El 75% de la fuerza laboral queda atrapada en el fuego cruzado por el bloqueo de la desaladora
La crisis en la operación minera Mantoverde, en Chile, ha alcanzado un punto de no retorno este enero de 2026, afectando directamente al 75% de sus trabajadores. La noticia es tendencia absoluta porque, mientras un sindicato minoritario mantiene una huelga radical, la gran mayoría de la fuerza laboral se ve impedida de ejercer su derecho al trabajo debido al bloqueo violento de la planta desaladora y las vías de acceso. Esta parálisis no solo detiene la producción de cobre, sino que pone en riesgo la estabilidad de miles de familias que dependen de la continuidad operacional de este yacimiento estratégico, evidenciando una fractura social y laboral que mantiene en vilo a la región de Atacama.
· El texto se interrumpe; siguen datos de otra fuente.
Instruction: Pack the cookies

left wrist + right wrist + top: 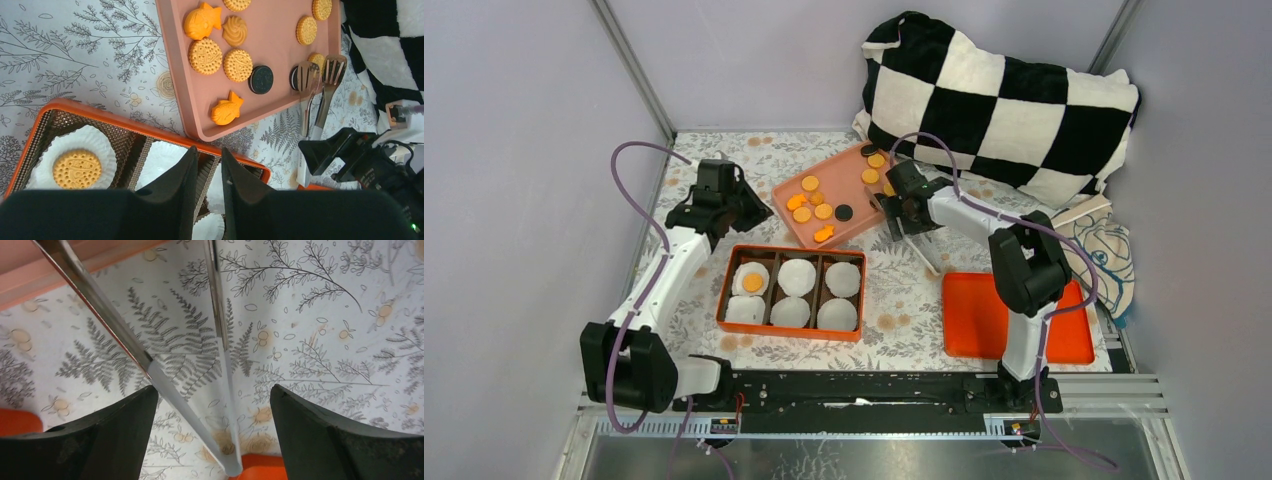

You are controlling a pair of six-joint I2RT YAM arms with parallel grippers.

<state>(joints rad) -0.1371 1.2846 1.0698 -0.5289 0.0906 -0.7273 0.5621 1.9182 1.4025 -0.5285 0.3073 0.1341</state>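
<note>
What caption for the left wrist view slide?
Left gripper over the orange box, one cookie packed; tongs at the pink tray of loose cookies.

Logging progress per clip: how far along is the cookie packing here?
Done: one cookie sits in the orange box. In hand: the right tool straddles the tongs, carrying no cookie. Left: five liners are empty, and the other cookies lie on the pink tray.
</note>
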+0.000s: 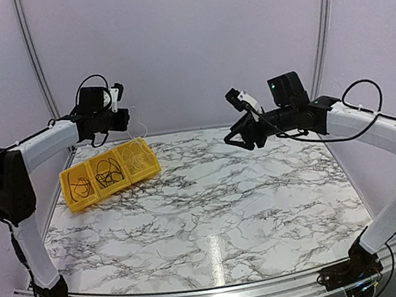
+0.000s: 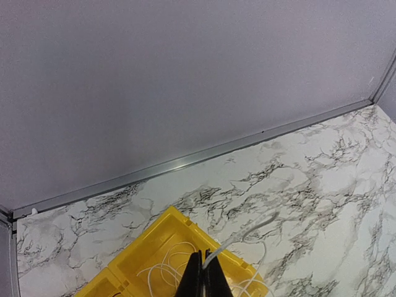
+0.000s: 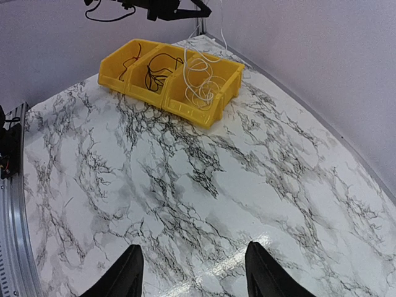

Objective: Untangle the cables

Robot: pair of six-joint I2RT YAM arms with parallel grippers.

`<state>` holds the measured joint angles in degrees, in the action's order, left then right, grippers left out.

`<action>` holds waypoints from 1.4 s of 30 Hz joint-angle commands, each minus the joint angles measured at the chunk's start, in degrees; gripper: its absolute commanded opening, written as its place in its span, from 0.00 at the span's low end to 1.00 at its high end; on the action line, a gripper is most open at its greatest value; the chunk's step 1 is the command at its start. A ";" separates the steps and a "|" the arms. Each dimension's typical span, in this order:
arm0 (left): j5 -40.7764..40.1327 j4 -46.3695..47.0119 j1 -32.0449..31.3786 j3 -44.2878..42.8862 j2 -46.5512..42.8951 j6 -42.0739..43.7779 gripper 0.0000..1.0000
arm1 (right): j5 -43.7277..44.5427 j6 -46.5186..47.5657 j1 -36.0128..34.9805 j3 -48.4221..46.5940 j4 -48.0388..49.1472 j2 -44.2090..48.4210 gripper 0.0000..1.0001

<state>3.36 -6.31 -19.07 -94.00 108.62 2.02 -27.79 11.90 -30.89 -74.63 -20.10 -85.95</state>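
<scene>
A yellow three-compartment tray (image 1: 119, 190) stands at the back left of the marble table. Its left compartment holds a thin black cable (image 1: 80, 187), its middle one another black cable (image 1: 108, 173), its right one a pale cable (image 1: 138, 155) in loose loops. My left gripper (image 1: 129, 117) hovers above the right compartment, shut on one end of the pale cable (image 2: 244, 235), which hangs down into the tray (image 2: 159, 224). My right gripper (image 1: 238, 140) is open and empty, raised over the back middle of the table; its fingers (image 3: 128, 272) frame bare marble.
The right wrist view shows the tray (image 3: 185, 109) with the pale loops (image 3: 201, 83) partly draped over its rim and the left gripper (image 3: 185, 7) above. An aluminium rail (image 2: 185, 162) runs along the back wall. Marble table (image 1: 228, 203) spreads in front.
</scene>
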 commanded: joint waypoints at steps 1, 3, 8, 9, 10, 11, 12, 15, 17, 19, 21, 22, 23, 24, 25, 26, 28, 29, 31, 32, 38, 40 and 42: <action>-1.86 -1.75 1.01 -2.72 3.96 1.23 0.00 | 2.05 1.75 -0.13 1.39 -1.17 2.72 0.57; -2.91 -1.75 1.29 -3.39 5.72 1.23 0.00 | 2.23 2.04 -0.13 2.31 -1.34 3.41 0.57; -12.94 -1.80 1.40 -3.93 8.86 1.23 0.00 | 2.60 2.52 -0.09 4.05 -1.69 4.93 0.57; -15.46 -1.85 1.40 -3.92 9.41 1.19 0.00 | 2.58 2.60 -0.05 4.34 -1.72 5.18 0.57; -18.00 -1.87 1.40 -3.91 9.79 0.94 0.00 | 2.57 2.60 -0.04 4.66 -1.70 5.32 0.57; -19.84 -1.87 1.43 -3.85 10.01 0.89 0.00 | 2.57 2.60 -0.06 4.91 -1.70 5.42 0.57; -21.61 -1.87 1.47 -3.83 10.23 0.88 0.00 | 2.57 2.60 -0.07 5.15 -1.72 5.52 0.57; -26.36 -1.87 1.49 -3.81 10.55 0.66 0.00 | 2.42 2.60 -0.09 5.52 -1.76 5.62 0.57; -27.84 -1.87 1.49 -3.89 10.87 0.89 0.00 | 2.47 2.60 -0.08 5.63 -1.79 5.70 0.57; -26.55 -1.95 1.49 -3.91 11.21 1.49 0.00 | 2.35 2.60 -0.04 5.72 -1.71 5.73 0.57; -23.11 -2.32 1.49 -3.64 11.28 1.55 0.00 | 2.31 2.68 -0.02 5.88 -1.70 5.71 0.57; -21.51 -2.45 1.49 -3.39 11.34 1.27 0.00 | 2.35 2.76 -0.04 5.97 -1.62 5.71 0.57; -20.13 -2.67 1.49 -3.06 11.42 0.88 0.00 | 2.44 2.85 -0.04 6.05 -1.55 5.73 0.57; -19.31 -2.87 1.49 -2.90 11.55 0.44 0.00 | 2.42 2.94 -0.04 6.15 -1.48 5.79 0.57; -18.85 -3.15 1.49 -2.80 11.94 0.10 0.00 | 2.47 3.03 -0.05 6.30 -1.40 5.92 0.57; -18.56 -3.23 1.49 -2.78 12.24 -0.25 0.00 | 2.49 3.08 -0.04 6.46 -1.38 5.96 0.57; -18.12 -3.26 1.49 -2.92 12.99 -1.10 0.00 | 2.48 3.12 -0.04 6.64 -1.39 6.05 0.57; -17.87 -3.23 1.49 -3.13 13.63 -1.54 0.00 | 2.56 3.13 -0.04 6.73 -1.43 6.14 0.57; -17.23 -3.25 1.49 -3.57 14.52 -1.67 0.00 | 2.52 3.12 -0.04 6.93 -1.49 6.19 0.57; -16.83 -3.27 1.51 -3.83 14.97 -3.01 0.00 | 2.48 3.13 -0.04 6.95 -1.59 6.23 0.57; -14.94 -3.19 1.49 -5.69 17.33 -5.28 0.00 | 2.50 3.13 -0.04 6.74 -1.96 5.68 0.57; -14.54 -3.19 1.50 -6.07 17.81 -5.68 0.00 | 2.39 3.08 -0.10 6.61 -1.89 5.39 0.57; -14.35 -3.25 1.49 -6.27 18.00 -5.88 0.00 | 2.22 3.04 -0.04 6.35 -1.83 5.08 0.57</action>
<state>-12.40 -8.56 -17.82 -97.76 125.67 -2.35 -25.80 14.85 -30.89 -67.33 -21.58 -81.45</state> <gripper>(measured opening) 0.025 0.569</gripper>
Lo que resulta impactante para la industria es la estrategia de asedio que ha dejado a la empresa operando al mínimo técnico y bajo condiciones de seguridad extremas. La información es tendencia porque la compañía ha denunciado que el bloqueo de la infraestructura hídrica es una medida desproporcionada que atenta contra el sustento de la mayoría no huelguista y la integridad de las instalaciones. Ante la imposibilidad de libre tránsito, el ambiente en el campamento minero se ha tornado eléctrico, con denuncias de hostigamiento que han obligado a las autoridades y gremios a exigir la intervención inmediata del Estado para garantizar el orden público y proteger el empleo del grueso de la dotación.
El impacto de este conflicto redefine los límites de las negociaciones colectivas en el sector minero para la segunda mitad de la década. Con el 75% de los empleados «rehenes» de una paralización que no comparten, el caso Mantoverde se ha convertido en un símbolo de la urgencia por legislar sobre la protección de la infraestructura crítica y el derecho al trabajo. Para 2026, este escenario marca un precedente peligroso: si una minoría puede secuestrar la operatividad de una gran mina de cobre, la seguridad jurídica y el atractivo inversor de Chile podrían verse seriamente dañados, afectando no solo a una empresa, sino a toda la cadena de valor que sostiene la economía regional.